West Side Story (2021)
Die Geschichte ist bekannt, oder besser gesagt, es ist die bekannteste Liebesgeschichte der Welt: Romeo und Julia in den 1950er Jahren in New York, zerrissen in einem Bandenkrieg zwischen weißen amerikanischen Halbstarken und einer jungen Einwanderergeneration von Puertoricanern. In „West Side Story“ heißen die Liebenden Tony und Maria, ihre Liebe ist ebenso rein und unerschütterlich wie bei der Vorlage von Shakespeare.
Worum es in „West Side Story“ geht:
Alles sieht so aus, wie es aussehen muss oder wie man sich New York als Sehnsuchtsort vorstellt: Aus den Gummideckeln qualmt es, malerische Ruinen und Leuchtschriften säumen leere nächtliche Großstadtstraßen irgendwo in einem heruntergekommenen Viertel. Tagsüber liefern halbverfallene Lagerhallen am Hudson River die Schauplätze für erbitterte Bandenkriege, Feuertreppen und Hinterhöfe mit endlosen Wäscheleinen den malerischen Hintergrund für das Liebesgeplänkel. Bei Tony und Maria ist es Liebe auf den ersten Blick. Bei einer Tanzveranstaltung, bei der rivalisierende Gangs aufeinander prallen, sehen sich die beiden zum ersten Mal. Nach einem kurzen Gespräch in einem Lagerraum küsst Maria Tony und es ist um ihn geschehen.
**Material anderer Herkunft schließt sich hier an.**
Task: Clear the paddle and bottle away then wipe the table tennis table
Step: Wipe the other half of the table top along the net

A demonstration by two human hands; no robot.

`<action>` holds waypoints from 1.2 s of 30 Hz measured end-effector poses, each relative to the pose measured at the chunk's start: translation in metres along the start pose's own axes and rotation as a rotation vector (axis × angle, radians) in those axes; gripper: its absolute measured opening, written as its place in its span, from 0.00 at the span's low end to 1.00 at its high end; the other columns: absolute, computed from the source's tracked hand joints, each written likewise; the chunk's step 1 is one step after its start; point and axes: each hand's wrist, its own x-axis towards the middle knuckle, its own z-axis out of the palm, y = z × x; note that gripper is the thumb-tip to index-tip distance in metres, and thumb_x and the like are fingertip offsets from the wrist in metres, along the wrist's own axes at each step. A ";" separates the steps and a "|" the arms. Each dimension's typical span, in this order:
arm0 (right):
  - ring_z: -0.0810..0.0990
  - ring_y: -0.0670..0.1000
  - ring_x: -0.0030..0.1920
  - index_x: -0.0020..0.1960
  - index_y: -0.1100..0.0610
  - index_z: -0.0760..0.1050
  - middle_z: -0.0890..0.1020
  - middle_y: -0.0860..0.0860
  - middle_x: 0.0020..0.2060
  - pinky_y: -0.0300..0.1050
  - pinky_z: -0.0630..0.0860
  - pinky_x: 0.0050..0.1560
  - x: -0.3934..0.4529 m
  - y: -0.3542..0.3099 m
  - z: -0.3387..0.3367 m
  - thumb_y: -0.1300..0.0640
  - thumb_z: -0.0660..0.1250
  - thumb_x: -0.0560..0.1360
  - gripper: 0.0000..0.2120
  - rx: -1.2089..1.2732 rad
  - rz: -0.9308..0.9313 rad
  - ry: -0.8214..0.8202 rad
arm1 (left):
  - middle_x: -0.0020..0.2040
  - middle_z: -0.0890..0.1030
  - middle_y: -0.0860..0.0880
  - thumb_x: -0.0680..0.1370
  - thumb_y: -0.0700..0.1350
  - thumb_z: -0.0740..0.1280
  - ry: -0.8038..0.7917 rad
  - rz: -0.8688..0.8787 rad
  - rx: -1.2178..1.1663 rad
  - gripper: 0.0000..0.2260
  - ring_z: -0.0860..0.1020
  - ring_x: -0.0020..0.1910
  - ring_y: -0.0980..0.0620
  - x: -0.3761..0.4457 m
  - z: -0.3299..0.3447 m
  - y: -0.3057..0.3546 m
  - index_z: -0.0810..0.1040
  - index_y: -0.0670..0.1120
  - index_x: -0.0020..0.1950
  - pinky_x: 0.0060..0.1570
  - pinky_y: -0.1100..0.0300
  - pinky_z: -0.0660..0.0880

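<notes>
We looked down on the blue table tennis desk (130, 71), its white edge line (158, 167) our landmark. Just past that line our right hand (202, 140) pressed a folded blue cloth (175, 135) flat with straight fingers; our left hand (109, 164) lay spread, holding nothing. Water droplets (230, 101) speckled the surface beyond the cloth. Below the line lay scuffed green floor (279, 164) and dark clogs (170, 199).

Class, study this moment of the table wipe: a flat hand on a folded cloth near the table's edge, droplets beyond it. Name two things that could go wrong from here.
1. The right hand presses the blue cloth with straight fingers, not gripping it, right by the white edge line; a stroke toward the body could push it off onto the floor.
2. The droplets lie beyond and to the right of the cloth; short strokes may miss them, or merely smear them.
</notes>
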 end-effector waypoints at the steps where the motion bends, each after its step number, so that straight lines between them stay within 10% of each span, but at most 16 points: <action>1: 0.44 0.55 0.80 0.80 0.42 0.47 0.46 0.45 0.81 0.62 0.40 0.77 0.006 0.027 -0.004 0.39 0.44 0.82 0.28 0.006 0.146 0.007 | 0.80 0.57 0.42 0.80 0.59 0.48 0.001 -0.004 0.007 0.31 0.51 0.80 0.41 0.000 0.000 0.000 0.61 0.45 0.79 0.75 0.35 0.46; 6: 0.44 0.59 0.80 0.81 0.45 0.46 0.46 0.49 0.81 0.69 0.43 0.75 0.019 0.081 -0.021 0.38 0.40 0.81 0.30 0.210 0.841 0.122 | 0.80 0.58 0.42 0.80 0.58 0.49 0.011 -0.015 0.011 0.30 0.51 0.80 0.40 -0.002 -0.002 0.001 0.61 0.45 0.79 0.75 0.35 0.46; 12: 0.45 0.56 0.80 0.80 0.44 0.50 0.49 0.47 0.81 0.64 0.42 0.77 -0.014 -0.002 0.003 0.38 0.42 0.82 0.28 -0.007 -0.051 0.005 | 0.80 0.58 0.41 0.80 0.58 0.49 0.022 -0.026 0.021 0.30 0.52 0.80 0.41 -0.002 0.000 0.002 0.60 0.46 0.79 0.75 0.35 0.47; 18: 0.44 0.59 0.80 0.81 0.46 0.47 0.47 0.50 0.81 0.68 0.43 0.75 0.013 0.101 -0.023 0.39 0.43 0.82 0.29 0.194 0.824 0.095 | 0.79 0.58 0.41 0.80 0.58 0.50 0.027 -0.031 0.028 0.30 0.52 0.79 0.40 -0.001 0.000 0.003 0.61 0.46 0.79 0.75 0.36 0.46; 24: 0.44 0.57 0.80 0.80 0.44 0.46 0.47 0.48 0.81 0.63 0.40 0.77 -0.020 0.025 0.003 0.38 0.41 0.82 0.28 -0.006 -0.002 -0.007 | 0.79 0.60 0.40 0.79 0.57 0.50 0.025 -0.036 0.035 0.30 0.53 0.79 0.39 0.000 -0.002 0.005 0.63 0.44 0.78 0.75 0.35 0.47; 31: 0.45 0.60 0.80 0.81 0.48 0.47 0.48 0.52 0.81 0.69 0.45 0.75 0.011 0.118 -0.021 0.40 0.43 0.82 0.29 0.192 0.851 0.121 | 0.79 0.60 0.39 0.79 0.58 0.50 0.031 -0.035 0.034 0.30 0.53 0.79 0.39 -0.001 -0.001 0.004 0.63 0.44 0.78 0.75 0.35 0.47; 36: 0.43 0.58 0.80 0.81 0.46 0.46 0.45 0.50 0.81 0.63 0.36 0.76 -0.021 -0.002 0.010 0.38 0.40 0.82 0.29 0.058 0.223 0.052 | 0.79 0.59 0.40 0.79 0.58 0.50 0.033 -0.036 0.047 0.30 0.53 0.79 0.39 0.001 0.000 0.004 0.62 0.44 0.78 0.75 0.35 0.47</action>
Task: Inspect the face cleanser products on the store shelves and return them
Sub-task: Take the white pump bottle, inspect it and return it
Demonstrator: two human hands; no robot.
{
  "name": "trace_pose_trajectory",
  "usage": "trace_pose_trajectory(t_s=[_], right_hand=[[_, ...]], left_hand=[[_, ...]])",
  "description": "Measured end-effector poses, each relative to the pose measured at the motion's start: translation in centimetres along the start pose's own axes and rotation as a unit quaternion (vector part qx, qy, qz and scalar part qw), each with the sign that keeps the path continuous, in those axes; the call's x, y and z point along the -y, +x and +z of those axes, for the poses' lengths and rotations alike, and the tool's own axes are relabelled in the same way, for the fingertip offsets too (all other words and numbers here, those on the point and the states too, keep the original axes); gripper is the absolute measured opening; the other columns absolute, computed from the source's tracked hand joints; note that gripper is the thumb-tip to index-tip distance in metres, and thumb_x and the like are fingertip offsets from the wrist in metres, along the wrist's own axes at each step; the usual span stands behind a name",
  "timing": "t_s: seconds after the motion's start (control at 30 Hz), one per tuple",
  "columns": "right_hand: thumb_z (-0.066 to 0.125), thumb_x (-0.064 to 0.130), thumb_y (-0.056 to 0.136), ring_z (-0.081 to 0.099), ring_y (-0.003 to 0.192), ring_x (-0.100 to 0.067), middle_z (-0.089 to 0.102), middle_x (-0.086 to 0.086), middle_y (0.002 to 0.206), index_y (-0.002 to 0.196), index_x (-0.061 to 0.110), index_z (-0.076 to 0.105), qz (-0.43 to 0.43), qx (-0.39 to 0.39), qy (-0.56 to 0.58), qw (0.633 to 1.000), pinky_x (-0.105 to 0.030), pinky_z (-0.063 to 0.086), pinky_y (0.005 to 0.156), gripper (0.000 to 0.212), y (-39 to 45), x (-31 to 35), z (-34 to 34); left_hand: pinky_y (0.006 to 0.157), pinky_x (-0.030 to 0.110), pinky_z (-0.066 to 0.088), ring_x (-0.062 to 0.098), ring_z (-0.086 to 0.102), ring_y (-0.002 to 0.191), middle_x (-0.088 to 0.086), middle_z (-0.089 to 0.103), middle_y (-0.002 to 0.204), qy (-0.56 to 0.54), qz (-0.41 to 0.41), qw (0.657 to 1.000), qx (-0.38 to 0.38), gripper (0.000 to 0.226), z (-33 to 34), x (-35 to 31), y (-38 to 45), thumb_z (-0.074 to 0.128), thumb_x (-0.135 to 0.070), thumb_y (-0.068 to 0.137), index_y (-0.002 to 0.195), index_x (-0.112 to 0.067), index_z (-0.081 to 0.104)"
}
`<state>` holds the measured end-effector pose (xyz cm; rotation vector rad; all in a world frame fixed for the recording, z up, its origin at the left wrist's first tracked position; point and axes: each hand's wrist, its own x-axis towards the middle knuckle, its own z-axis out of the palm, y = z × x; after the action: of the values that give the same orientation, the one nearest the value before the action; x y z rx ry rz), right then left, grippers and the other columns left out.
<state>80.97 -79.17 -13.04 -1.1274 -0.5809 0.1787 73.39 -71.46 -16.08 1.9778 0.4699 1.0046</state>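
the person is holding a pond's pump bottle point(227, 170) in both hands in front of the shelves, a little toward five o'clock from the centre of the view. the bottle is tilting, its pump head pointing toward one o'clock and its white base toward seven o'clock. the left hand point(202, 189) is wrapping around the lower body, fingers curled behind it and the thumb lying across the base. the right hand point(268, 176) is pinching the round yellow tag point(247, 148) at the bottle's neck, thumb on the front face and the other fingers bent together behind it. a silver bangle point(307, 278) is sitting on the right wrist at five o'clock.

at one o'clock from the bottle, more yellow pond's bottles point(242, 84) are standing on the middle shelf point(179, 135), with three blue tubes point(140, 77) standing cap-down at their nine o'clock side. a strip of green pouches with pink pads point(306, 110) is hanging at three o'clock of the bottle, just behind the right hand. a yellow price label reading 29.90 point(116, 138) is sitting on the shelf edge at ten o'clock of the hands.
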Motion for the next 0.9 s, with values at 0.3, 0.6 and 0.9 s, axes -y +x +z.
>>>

Aber Marias Bruder Bernardo wacht über die Schwester. Ein weißer Freund, noch dazu ehemaliger Anführer der Erzfeinde? Das kommt auf keinen Fall in Frage. Maria ist mit Bernardos Verlobten Anita eng befreundet, die Drei leben zusammen. Aber dann eskalieren die Ereignisse und Anita löst durch einen Verrat an Maria tragische Missverständnisse aus ...
Was dich in der Neuverfilmung erwartet:
Die Gesangsleistung, sowohl von den beiden Hauptfiguren als auch von den Gesangsneulingen, ist wirklich beeindruckend. Und auch die Tanzchoreografien sind fantastisch: farbenprächtig, temperatmentvoll, perfekt. Aber Perfektion kann manchmal ganz schön langweilig sein, trotz all der tollen Kamerafahrten und energiegeladenen Tanzeinlagen. Die Dialogszenen lassen sich Zeit, liefern aber wenig Inhalt. Sie sollen „das Einwanderermilieu“ beschreiben, verbleiben aber auf musicaltypischen Verinfachungen. Das ist in Ordnung, aber auch nicht besonders interessant. Regisseur und Hollywood-Hit-Garant Steven Spielberg wollte sich eng ans Original halten. Das hat er getan. Ob er dem Stoff damit einen Gefallen getan hat, ist zumindest fraglich. Schließlich hätte es so viele Möglichkeiten gegeben: Humor reinbringen, von echtem Schmutz und echter Verzweiflung erzählen, die Ereignisse ins Jetzt übersetzen oder oder oder. Auch naheliegend: Eine Auseinandersetzung mit Themen wie Einwanderung, Entwurzelung, Nationalität, Heimat, Vorurteilen, Gewaltspiralen ... – manches wird angerissen, insgesamt verbleibt die Neuverfilmung aber ganz in der Logik des Originals und liefert so keinerlei Verweise auf Heute.
Unser Fazit zu „West Side Story“:
Furiose Tanzszenen, wunderschöne Filmsets und farbenprächtige Kostüme sowie tolle Hauptdarsteller:innen – Für Romantikfans sicherlich ein Genuss, ansonsten schleppt sich die Adaption des Musicalklassikers durch Steven Spielberg überraschend zäh dahin. Vielleicht hätte ein bisschen weniger Ehrfurcht vor dem Original dieser Kinoversion gut getan.